▶ PROBLEM TO SOLVE: Write out the records that follow exactly. Do not include pictures.

▶ MATERIAL SHOWN:
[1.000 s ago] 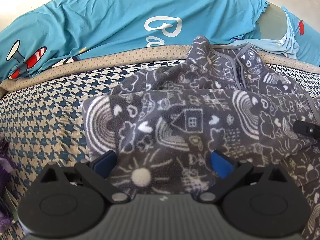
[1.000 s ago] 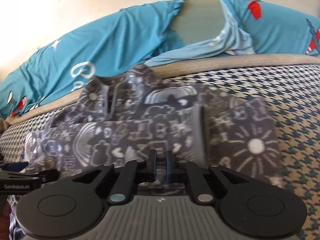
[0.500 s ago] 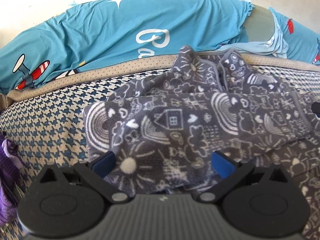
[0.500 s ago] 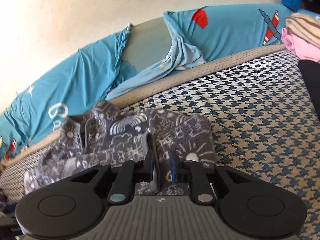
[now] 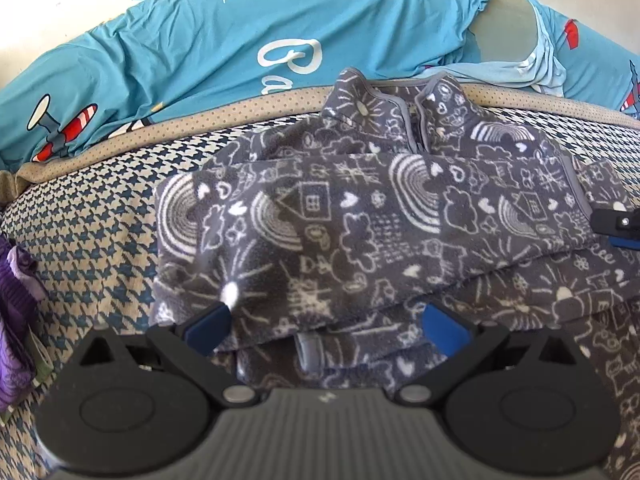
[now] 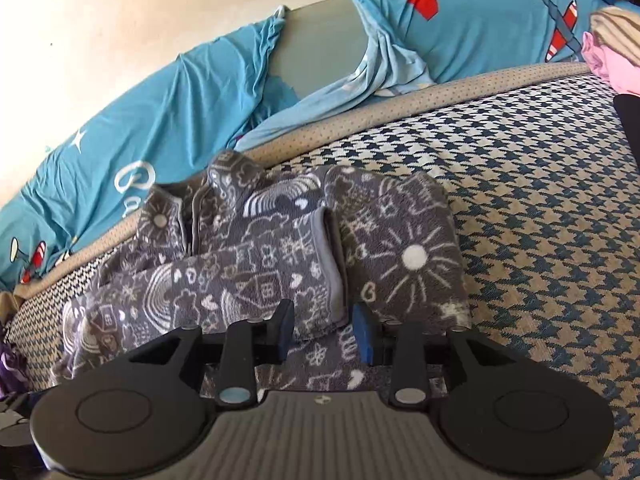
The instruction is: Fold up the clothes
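A grey fleece top [image 5: 340,220] with white doodles lies on the houndstooth bed cover [image 5: 88,232], collar toward the pillows. One sleeve [image 5: 360,208] is folded across its body. My left gripper [image 5: 326,326] is open wide over the near left hem, with cloth between its blue pads but not pinched. In the right wrist view the same top [image 6: 412,256] shows the sleeve's cuff [image 6: 332,264] lying just ahead of my right gripper [image 6: 324,332], which is open with its pads apart on either side of the cuff's end. The right gripper's tip [image 5: 616,226] shows at the left view's right edge.
Blue bedding [image 5: 240,40] with plane prints and a pale wall run along the back. A purple cloth [image 5: 16,312] lies at the left edge of the bed. Pink and beige clothes [image 6: 604,60] and a dark object [image 6: 630,120] sit at the right. The bed cover [image 6: 540,200] extends to the right.
My right gripper was shut on the sleeve cuff and has opened, leaving the sleeve laid across the top. The left gripper stayed open and drew back slightly toward the hem.
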Demonstrator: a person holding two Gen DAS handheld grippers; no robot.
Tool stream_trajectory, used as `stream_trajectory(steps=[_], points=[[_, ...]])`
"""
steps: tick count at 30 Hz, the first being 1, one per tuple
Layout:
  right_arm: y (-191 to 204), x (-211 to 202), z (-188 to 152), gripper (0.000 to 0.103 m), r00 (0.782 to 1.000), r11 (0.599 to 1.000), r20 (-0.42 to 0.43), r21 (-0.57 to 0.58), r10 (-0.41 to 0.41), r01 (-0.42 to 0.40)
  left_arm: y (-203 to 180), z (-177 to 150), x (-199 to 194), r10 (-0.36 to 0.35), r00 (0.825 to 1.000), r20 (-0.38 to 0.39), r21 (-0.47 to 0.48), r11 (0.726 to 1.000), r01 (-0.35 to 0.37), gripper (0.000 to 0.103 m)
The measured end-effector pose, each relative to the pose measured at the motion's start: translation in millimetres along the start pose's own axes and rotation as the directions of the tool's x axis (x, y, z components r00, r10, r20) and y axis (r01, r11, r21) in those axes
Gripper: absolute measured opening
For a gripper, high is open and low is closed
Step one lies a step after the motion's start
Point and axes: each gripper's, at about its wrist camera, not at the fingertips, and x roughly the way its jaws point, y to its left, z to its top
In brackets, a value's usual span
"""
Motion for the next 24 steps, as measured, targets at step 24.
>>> stream_trajectory(steps=[24], points=[[28,28,-14,0.062,0.996,0.983,-0.044,-0.17,-0.073,0.064,-14,-1,21,0.071,0.996,-0.06,0.026,0.997,-0.07,0.103]])
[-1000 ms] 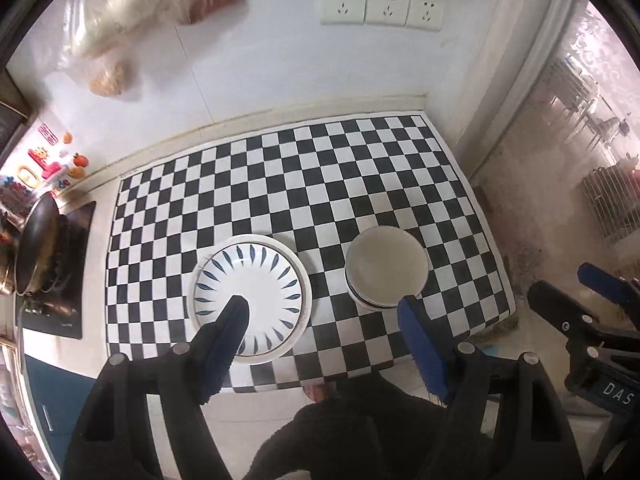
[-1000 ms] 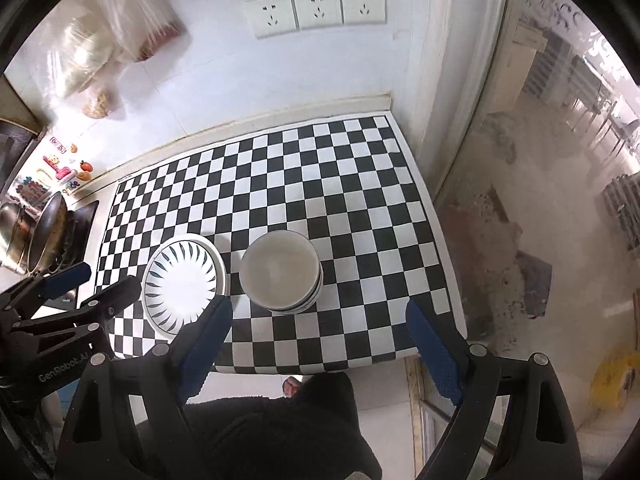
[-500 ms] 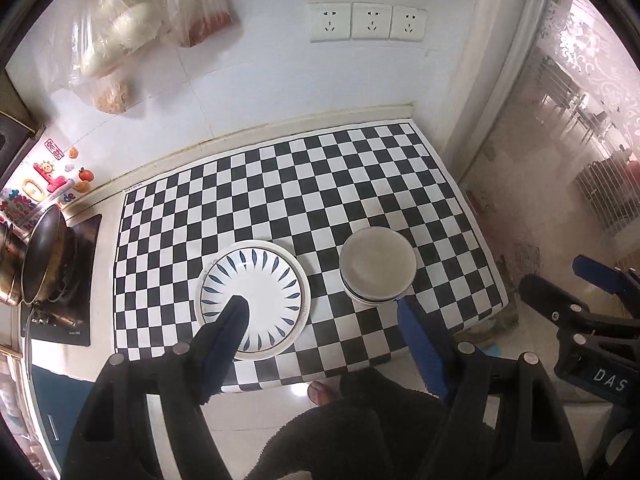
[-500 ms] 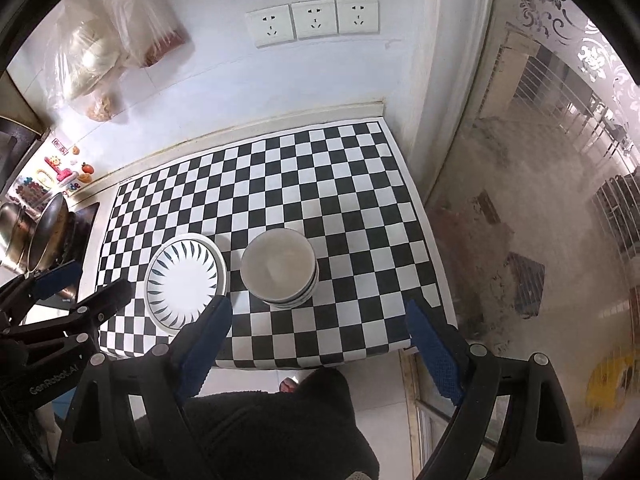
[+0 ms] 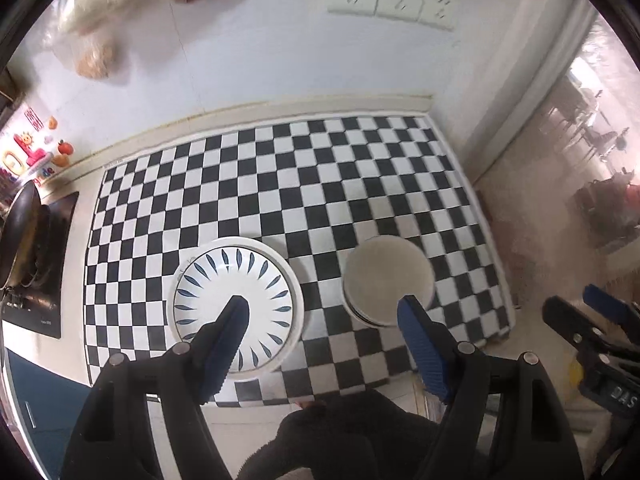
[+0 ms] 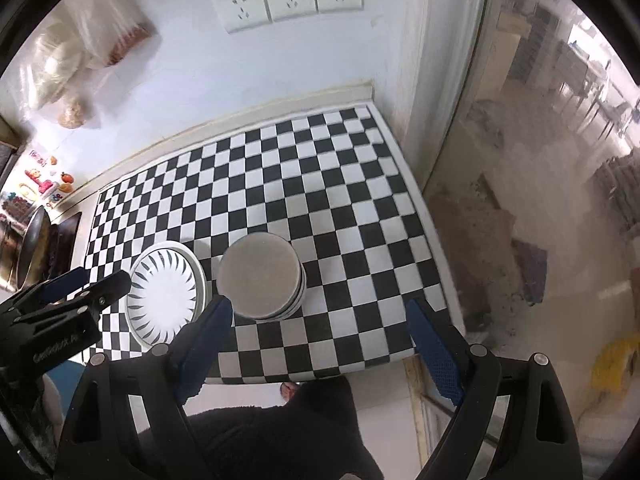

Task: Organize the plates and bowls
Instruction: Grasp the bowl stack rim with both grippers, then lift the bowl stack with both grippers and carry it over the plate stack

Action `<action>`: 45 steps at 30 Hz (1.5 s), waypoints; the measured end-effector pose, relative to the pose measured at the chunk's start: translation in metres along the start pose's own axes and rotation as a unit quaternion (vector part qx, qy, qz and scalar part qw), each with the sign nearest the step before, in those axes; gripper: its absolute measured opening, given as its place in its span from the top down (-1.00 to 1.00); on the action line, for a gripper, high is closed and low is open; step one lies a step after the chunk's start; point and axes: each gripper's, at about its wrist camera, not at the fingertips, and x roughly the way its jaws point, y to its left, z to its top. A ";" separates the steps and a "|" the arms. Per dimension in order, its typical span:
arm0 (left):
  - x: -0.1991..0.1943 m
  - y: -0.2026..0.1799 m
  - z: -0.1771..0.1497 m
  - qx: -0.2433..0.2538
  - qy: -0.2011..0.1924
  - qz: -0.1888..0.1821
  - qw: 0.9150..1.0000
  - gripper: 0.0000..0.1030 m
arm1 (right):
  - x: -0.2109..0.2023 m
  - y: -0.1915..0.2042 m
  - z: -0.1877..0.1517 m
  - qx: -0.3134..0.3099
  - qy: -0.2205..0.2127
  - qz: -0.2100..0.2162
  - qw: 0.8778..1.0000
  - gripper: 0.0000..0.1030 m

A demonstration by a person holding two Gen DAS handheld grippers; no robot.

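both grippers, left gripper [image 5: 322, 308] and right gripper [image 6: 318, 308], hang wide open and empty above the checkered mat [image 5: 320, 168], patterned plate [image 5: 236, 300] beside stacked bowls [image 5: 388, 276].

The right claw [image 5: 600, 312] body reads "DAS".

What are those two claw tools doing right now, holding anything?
Left gripper: jaws open, holding nothing.
Right gripper: jaws open, holding nothing.
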 end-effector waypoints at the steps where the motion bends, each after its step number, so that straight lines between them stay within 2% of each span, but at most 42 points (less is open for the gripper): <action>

▶ RESULT:
[1.000 s ago] 
[1.000 s ago] 
[0.500 s ago] 
[0.500 s ago] 
[now] 
[now] 
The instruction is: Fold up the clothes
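A grey fleece top [image 5: 340,220] with white doodles lies on the houndstooth bed cover [image 5: 88,232], collar toward the pillows. One sleeve [image 5: 360,208] is folded across its body. My left gripper [image 5: 326,326] is open wide over the near left hem, with cloth between its blue pads but not pinched. In the right wrist view the same top [image 6: 412,256] shows the sleeve's cuff [image 6: 332,264] lying just ahead of my right gripper [image 6: 324,332], which is open with its pads apart on either side of the cuff's end. The right gripper's tip [image 5: 616,226] shows at the left view's right edge.
Blue bedding [image 5: 240,40] with plane prints and a pale wall run along the back. A purple cloth [image 5: 16,312] lies at the left edge of the bed. Pink and beige clothes [image 6: 604,60] and a dark object [image 6: 630,120] sit at the right. The bed cover [image 6: 540,200] extends to the right.
My right gripper was shut on the sleeve cuff and has opened, leaving the sleeve laid across the top. The left gripper stayed open and drew back slightly toward the hem.
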Demonstrator: a person holding two Gen DAS handheld grippers; no robot.
Tool stream_trajectory, used as `stream_trajectory(steps=[_], points=[[_, ...]])`
"""
steps: tick count at 30 Hz, the first being 1, one per tuple
Layout:
  right_arm: y (-191 to 204), x (-211 to 202), z (-188 to 152), gripper (0.000 to 0.103 m), r00 (0.782 to 1.000), r11 (0.599 to 1.000), r20 (-0.42 to 0.43), r21 (-0.57 to 0.58), r10 (-0.41 to 0.41), r01 (-0.42 to 0.40)
  left_arm: y (-203 to 180), z (-177 to 150), x (-199 to 194), r10 (-0.36 to 0.35), r00 (0.825 to 1.000), r20 (-0.38 to 0.39), r21 (-0.47 to 0.48), r11 (0.726 to 1.000), r01 (-0.35 to 0.37), gripper (0.000 to 0.103 m)
The measured end-effector pose, each relative to the pose measured at the motion's start: translation in millimetres along the start pose's own axes and rotation as the directions of the tool's x axis (x, y, z components r00, r10, r20) and y axis (r01, r11, r21) in those axes
Gripper: absolute measured opening
For a gripper, high is open and low is closed
Step one lies a step after the motion's start
Point and axes: each gripper's, at about its wrist camera, not at the fingertips, and x roughly the way its jaws point, y to its left, z to its top
In brackets, a value's usual span
"""
Motion for the next 24 steps, as measured, targets at step 24.
>>> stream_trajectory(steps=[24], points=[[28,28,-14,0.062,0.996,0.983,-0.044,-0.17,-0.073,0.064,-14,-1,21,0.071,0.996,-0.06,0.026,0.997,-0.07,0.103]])
[-1000 ms] 
[-1000 ms] 
[-500 ms] 
[-500 ms] 
[+0 ms] 
[+0 ms] 

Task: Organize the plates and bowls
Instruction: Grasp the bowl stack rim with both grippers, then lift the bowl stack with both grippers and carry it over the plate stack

Action `<action>`: 45 steps at 30 Hz (1.5 s), waypoints; the measured end-effector pose, relative to the pose measured at the chunk's start: translation in metres along the start pose's own axes and rotation as a unit quaternion (vector part qx, qy, qz and scalar part qw), each with the sign nearest the step before, in those axes; gripper: its absolute measured opening, given as its place in its span from the top down (-1.00 to 1.00); on the action line, for a gripper, high is closed and low is open; step one lies a step after the chunk's start; point and axes: each gripper's, at about its wrist camera, not at the fingertips, and x roughly the way its jaws point, y to its left, z to its top. A ";" separates the steps and a "|" the arms. Per dimension in order, its typical span:
arm0 (left):
  - x: -0.1991..0.1943 m
  - y: -0.2026..0.1799 m
  - z: -0.1771..0.1497 m
  - qx: -0.2433..0.2538
  - qy: -0.2011..0.1924
  - qz: -0.1888..0.1821
  - qw: 0.9150..1.0000
  - gripper: 0.0000..0.1030 m
arm1 (right):
  - x: -0.2109..0.2023 m
  - y: -0.1915..0.2042 m
  - z: -0.1877..0.1517 m
  - qx: -0.3134..0.3099
  - qy: -0.2205..0.2127
  - qz: -0.2100..0.2162
  - qw: 0.8778..1.0000
  - gripper: 0.0000..0.1030 m

A demonstration by a person holding two Gen DAS handheld grippers; no robot.

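both grippers, left gripper [image 5: 322, 308] and right gripper [image 6: 318, 308], hang wide open and empty above the checkered mat [image 5: 320, 168], patterned plate [image 5: 236, 300] beside stacked bowls [image 5: 388, 276].

The right claw [image 5: 600, 312] body reads "DAS".

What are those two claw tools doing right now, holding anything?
Left gripper: jaws open, holding nothing.
Right gripper: jaws open, holding nothing.
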 end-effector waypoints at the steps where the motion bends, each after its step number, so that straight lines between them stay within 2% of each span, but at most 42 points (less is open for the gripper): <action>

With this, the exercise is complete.